Content starts
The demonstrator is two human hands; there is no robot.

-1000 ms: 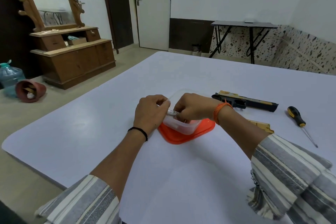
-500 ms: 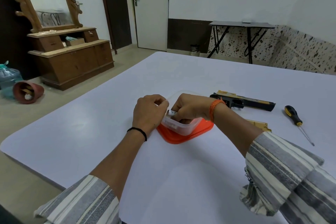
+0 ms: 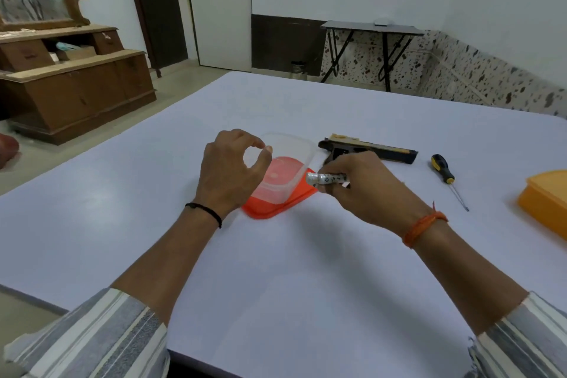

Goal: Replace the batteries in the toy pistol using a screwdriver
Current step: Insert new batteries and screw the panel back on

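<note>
One silver battery [image 3: 326,178], lying level.

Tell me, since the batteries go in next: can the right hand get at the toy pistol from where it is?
Probably yes. The right hand sits just in front of the toy pistol with nothing between them, but it already holds batteries, so its fingers aren't free.

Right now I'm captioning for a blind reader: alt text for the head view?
Right hand grips a battery beside a clear container on an orange lid; left hand hovers empty. Toy pistol and screwdriver lie beyond.
</note>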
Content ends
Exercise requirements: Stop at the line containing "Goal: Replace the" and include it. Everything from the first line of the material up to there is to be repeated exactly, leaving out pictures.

Answer to this task:
The demonstrator is two human hands; there is no robot.

-1000 ms: 
-500 ms: 
+0 ms: 

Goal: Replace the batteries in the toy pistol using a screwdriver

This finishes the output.